By Andrew Rowland, Technical Lead (Clean Water Networks), WSP
The concept of using smart technology to improve water management isn’t new, but examples of the fully-automated systems we imagine when we think of ‘smart’ are limited. One of the barriers is the perception that becoming smarter requires significant investment. But, by taking a step-by-step approach, we can all start to benefit.
Selecting targets for investment
Opportunities to apply smart technologies are proliferating so fast that choosing the most appropriate projects to support is a major headache for water companies. With so many immediate demands on funds, it can be difficult to look too far ahead.
Some companies are ‘testing the water’ – often quite literally – when it comes to assessing their options. We are working with several companies in the UK on projects that examine how smart strategies can be applied to various aspects of their business. It is a relatively low-risk route to developing a good understanding of the benefits that smart technologies can bring.
Data analytics in Ripponden
Yorkshire Water is amongst the water companies that are leading the way in smart analytics. We worked with their modelling and data team on a project to better understand the role that technology may be able to play in identifying and managing inflow and infiltration (I&I) flows.
We focused on the case study catchment of Ripponden, situated in the Pennines, as a test-bed for a smart strategy. In Ripponden, I&I from the surrounding hillside puts pressure on the sewerage system. By monitoring and modelling these issues, using a variety of sensors and bespoke data analytics, we could confidently develop options to reduce and manage I&I flows.
Water management and the IoT
Academic research into smart technologies for water management, particularly as it relates to optimising asset operations to meet climate change challenges, will help us prepare for what the future might bring. We participate in targeted research as part of our ‘Future Ready’ approach to seeing the future more clearly, and helping our clients design for it.

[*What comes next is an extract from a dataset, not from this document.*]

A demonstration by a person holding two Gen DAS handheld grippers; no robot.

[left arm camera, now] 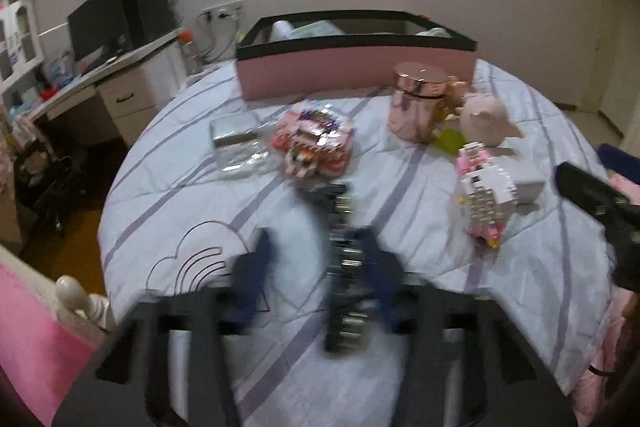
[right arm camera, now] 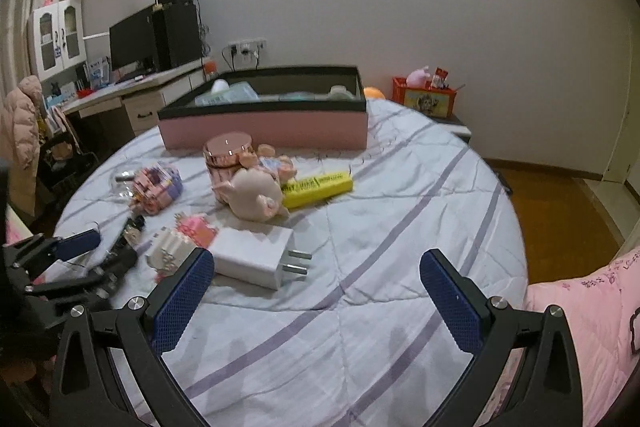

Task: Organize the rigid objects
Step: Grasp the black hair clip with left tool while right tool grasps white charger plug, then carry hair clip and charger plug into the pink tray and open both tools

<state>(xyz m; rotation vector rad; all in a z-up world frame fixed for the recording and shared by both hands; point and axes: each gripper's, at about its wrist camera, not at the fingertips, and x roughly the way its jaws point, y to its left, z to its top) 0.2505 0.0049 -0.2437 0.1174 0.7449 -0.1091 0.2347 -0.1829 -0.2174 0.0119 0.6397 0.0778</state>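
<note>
A bed (right arm camera: 400,211) covered by a white quilt with lilac stripes is taken as the landmark. At its far side a large pink box (right arm camera: 272,125) with a dark rim is set, with pale items seen inside. Nearer than the box, around the bed's middle, a rose-gold lidded jar (right arm camera: 226,155) is stood upright, and a pale pink pig figure (right arm camera: 256,197) is laid just in front of it. A yellow box (right arm camera: 320,187) is placed beside the pig, toward the bed's right. A white plug adapter (right arm camera: 256,255) is laid nearer still, with a pink-and-white brick model (right arm camera: 182,245) touching its left side. A second, multicoloured brick model (left arm camera: 312,143) is seen toward the bed's left, beside a clear plastic packet (left arm camera: 236,139).

The left gripper (left arm camera: 316,259) is blurred over the near part of the bed, with a dark metal-studded object (left arm camera: 344,267) lying between its blue pads; whether the jaws are pressed onto it cannot be told. The right gripper (right arm camera: 316,291) is held spread wide above bare quilt, nothing between its pads.
</note>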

With the University of Surrey, and water industry research specialists PyTerra, we have been developing machine learning to predict flooding and optimise storage in catchments, in real-time. By using IoT-enabled sensors to monitor river water level data, and linking this to data on weather conditions and forecasts, we have devised an approach that promises accurate and early flood warning. This approach maximises natural catchment flood storage and offers communities vital time to prepare for floods and avert damage, by taking simple measures to protect their homes. The benefit is augmented if water companies choose to bolt on technologies such as active management of up-stream storage to reduce downstream flooding.
Our international team has already developed a system that uses IoT-enabled devices to pump stormwater away from the busy three-level stacked freeways of the Turcot Interchange in Montreal. The system processes various data with the aim of diverting water to nearby wetland, to reduce pressure on the storm sewers, and hence overflows to the St. Lawrence River.
What emerges most clearly from our work, is that implementing a smart approach doesn’t necessarily mean huge up-front expense. There is often a tiered set of options ranging from the relatively simple to the highly complex.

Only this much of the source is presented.